Case in point, the combined asset-manager and leverage fund positioning in U.S. equity futures the most extended in years this decade, if not ever.
In the EM fixed income space, Panigirtzoglou shows the next chart, which shows that emerging market external debt overweights in JPM’s EM fixed income client survey are near levels last seen in 2005.
In the government bond space, while not at all time highs, the duration longs implied by European fixed income client survey, whose the most elevated duration longs in four years.
While longs are rushing into both risk and safe haven assets, and pretty much anything that isn’t nailed down, the shorts are getting crushed.
Consider first the chart below, which shows how low the short interest on the biggest US HY ETFs is at the moment, in contrast to the persistently high short interest observed for much of 2018. In other words, relative to last year, investors have closed their short exposure, and added significantly to their net HY exposures, something that is also consistent with the YTD reversal of last year’s HY ETF outflows.
A similar observation can be made in the equity tech space, where shorts have similarly capitulated, “again pointing to overbought conditions for this sector.”
Why is the above relevant? Because as Bloomberg notes, “investors betting the U.S. Federal Reserve is set to extend the market bonanza with a rate cut may have overplayed their hand.”
One such investor is the multi-asset team at Aberdeen Standard Investments, which is preparing for disappointment as it lightens up on equity and emerging-market debt holdings ahead of the Fed’s meeting this week.
“This is an environment where there could be swings in sentiment, and we need to position ourselves for that,” said Ken Adams, head of tactical asset allocation at Aberdeen Standard Investments. “Maybe we won’t see the extent of monetary policy easing that’s now priced in. Investor expectations have become a bit too upbeat.”

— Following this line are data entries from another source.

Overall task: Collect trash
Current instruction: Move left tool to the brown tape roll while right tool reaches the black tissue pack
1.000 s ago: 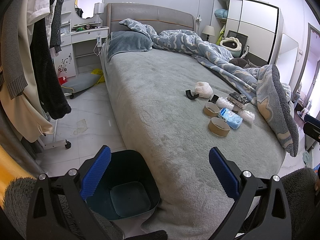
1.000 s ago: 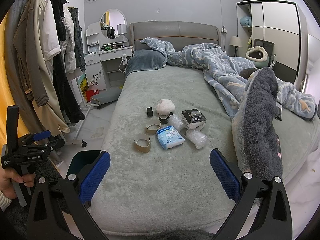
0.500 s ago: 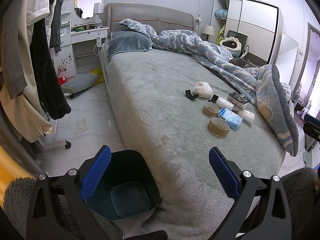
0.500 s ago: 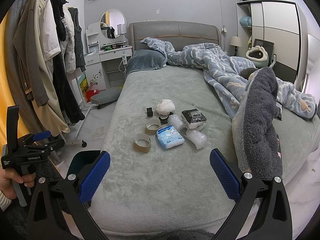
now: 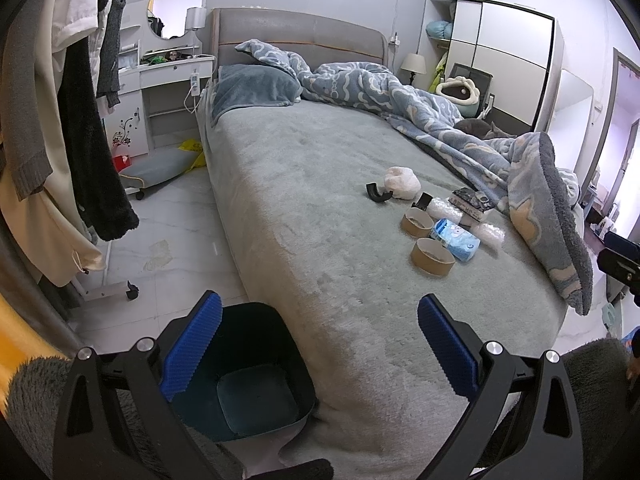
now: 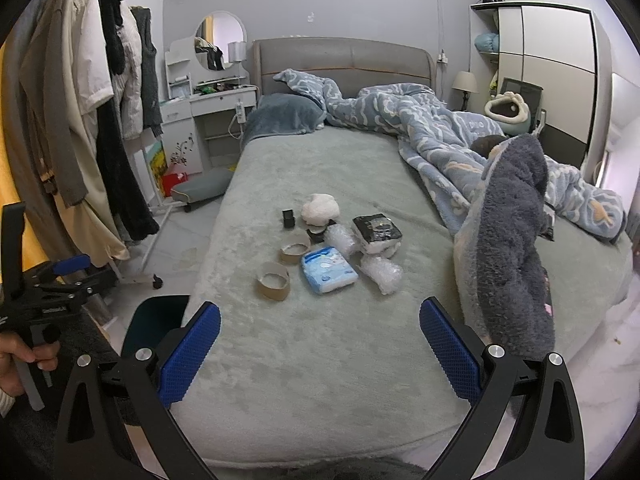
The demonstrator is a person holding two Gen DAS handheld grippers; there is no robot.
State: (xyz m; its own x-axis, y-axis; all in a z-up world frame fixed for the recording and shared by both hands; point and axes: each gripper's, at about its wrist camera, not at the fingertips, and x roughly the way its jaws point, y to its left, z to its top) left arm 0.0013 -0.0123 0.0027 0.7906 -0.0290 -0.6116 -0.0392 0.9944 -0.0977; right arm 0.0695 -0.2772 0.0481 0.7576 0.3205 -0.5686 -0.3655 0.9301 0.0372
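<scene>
On bed: two cardboard tape rings [image 6: 273, 281] [image 6: 295, 249], two bubble-wrap wads [image 6: 380, 273] [image 6: 341, 239], one blue tissue pack [image 6: 329, 269], one white crumpled wad [image 6: 320, 209], two small black pieces [image 6: 288, 218] [image 6: 318, 233], one black-white packet [image 6: 377, 234]. On floor: one dark bin [image 5: 256, 372].

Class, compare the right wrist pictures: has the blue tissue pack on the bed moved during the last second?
No. The blue tissue pack lies in the same spot, just right of the two cardboard rings and beside the bubble wrap.

Both tongs are gaping wide with nothing in them: left tongs [image 5: 318, 344], right tongs [image 6: 320, 346]. A hand [image 6: 16, 364] grips the left handle.
</scene>
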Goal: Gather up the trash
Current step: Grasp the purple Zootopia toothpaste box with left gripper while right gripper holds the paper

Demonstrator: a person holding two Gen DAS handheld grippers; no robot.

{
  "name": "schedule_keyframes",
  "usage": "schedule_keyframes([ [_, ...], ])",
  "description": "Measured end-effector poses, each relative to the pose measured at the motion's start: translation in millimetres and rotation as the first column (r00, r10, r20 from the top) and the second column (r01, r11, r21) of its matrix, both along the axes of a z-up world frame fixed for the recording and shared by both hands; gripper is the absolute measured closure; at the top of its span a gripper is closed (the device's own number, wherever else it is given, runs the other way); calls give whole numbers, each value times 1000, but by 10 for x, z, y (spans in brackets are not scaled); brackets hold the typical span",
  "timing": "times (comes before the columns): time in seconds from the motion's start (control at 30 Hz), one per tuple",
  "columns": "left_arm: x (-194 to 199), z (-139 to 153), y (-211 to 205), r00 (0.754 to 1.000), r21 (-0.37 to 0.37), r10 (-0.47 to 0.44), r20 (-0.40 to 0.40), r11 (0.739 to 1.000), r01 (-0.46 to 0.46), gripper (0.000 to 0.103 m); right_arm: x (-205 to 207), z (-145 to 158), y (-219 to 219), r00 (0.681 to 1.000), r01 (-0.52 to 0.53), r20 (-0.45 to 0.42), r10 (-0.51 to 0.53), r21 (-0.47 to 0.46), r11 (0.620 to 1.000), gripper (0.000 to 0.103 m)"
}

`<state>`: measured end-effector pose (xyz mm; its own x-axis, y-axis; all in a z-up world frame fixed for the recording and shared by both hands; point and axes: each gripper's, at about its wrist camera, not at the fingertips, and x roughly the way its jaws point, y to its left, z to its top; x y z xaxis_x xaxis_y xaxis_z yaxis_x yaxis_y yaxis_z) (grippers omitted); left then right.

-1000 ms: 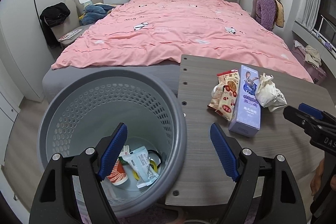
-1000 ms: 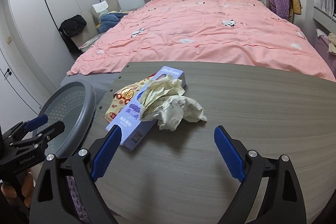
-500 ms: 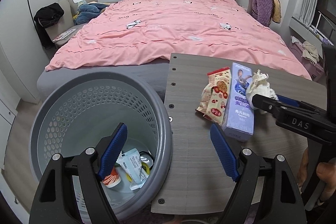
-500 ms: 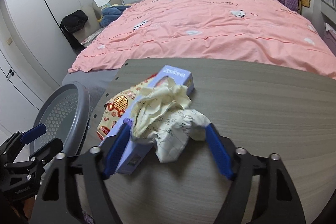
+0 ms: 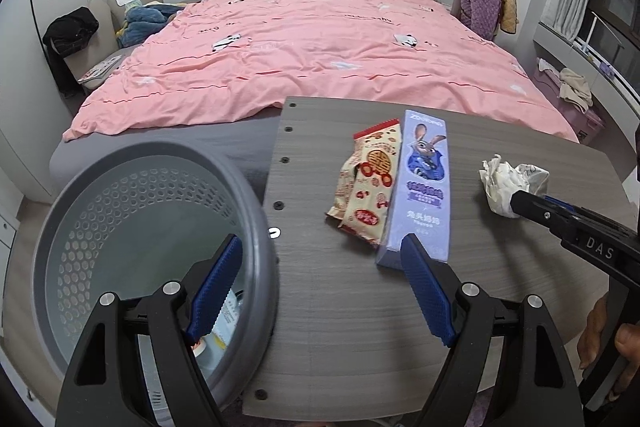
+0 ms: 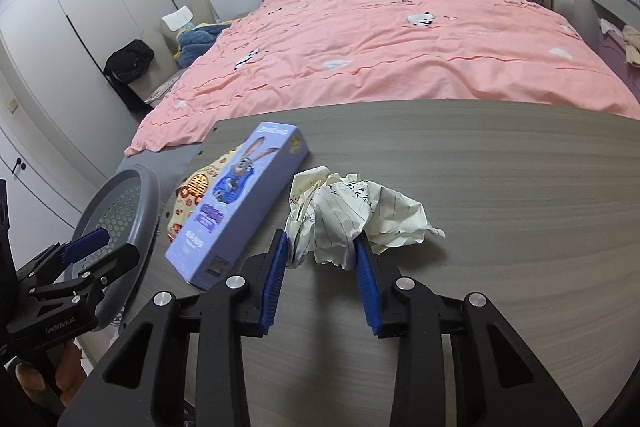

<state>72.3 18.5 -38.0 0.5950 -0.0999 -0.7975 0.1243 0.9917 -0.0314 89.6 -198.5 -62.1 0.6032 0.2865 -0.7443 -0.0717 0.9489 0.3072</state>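
Note:
A crumpled ball of lined paper (image 6: 348,211) lies on the grey wood table (image 6: 500,187). My right gripper (image 6: 320,239) is closing on it, and both blue pads pinch its near side. In the left wrist view the paper (image 5: 504,179) sticks out past the right gripper's tip. A purple cartoon-rabbit box (image 5: 424,187) and a red-and-cream snack wrapper (image 5: 372,183) lie side by side on the table. My left gripper (image 5: 320,243) hangs open and empty over the table's left edge, beside the rim of the grey perforated bin (image 5: 248,195), which holds some packets.
A bed with a pink duvet (image 5: 320,39) fills the space behind the table. A chair with clothes (image 5: 132,15) stands at the left wall, and a purple garment (image 5: 480,3) hangs at the right. A person's hand (image 5: 608,339) holds the right gripper.
The right gripper moved forward around the paper ball and closed from wide open onto it. The paper now lies apart from the purple box. The left gripper shifted right, from over the bin toward the table.

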Motion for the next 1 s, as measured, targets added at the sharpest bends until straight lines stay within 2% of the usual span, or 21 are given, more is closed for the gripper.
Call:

Commenting on these observations, Panigirtzoglou writes that “the assets that have benefited from the low yield environment are vulnerable to retrenchment if central banks fail to validate market expectations of easing over the coming months.”
The JPM strategist also notes that whereas the so-called TINA, or There Is No Alternative, argument is often mentioned in client conversations as an argument to keep playing the asset reflation trade even if central banks fail to validate market expectations of easing, he disagrees, and believes that “There Is An Alternative (TIAA) which is dollar cash
which is yielding close to 2.25% (1m T-bills) at the moment well above the 1.4% yield of either the Global Agg bond index or the next high yielder in G10 (1m NZD bills), and above 10y UST yields without taking duration risk.”
And speaking of central bank disappointment, that’s precisely what Morgan Stanley believes will happen if the Fed cuts less than 50bps on Wednesday, something which the NY Fed hinted will not happen when it vocally corrected its president John Williams two weeks ago, when the latter hinted at a double 25bps rate cut on July 31.
As a reminder, Morgan Stanley also cautioned that the disconnect between fundamental data and actual/promised future central bank easing has never been more pronounced in the equity market…
… and explained that “the growth and market impact of trend-following systematic strategies over the past decade may have driven this sharp divergence.” In this context, Morgan Stanley’s chief equity strategist, Michael Wilson, cautions that “any reversal in stock prices could lead to a faster and deeper drawdown than many are expecting.“
A reversal that would emerge once the Fed cuts by only 25bps, even as a still sizable portion of the market expects at least 50bps of cuts this week…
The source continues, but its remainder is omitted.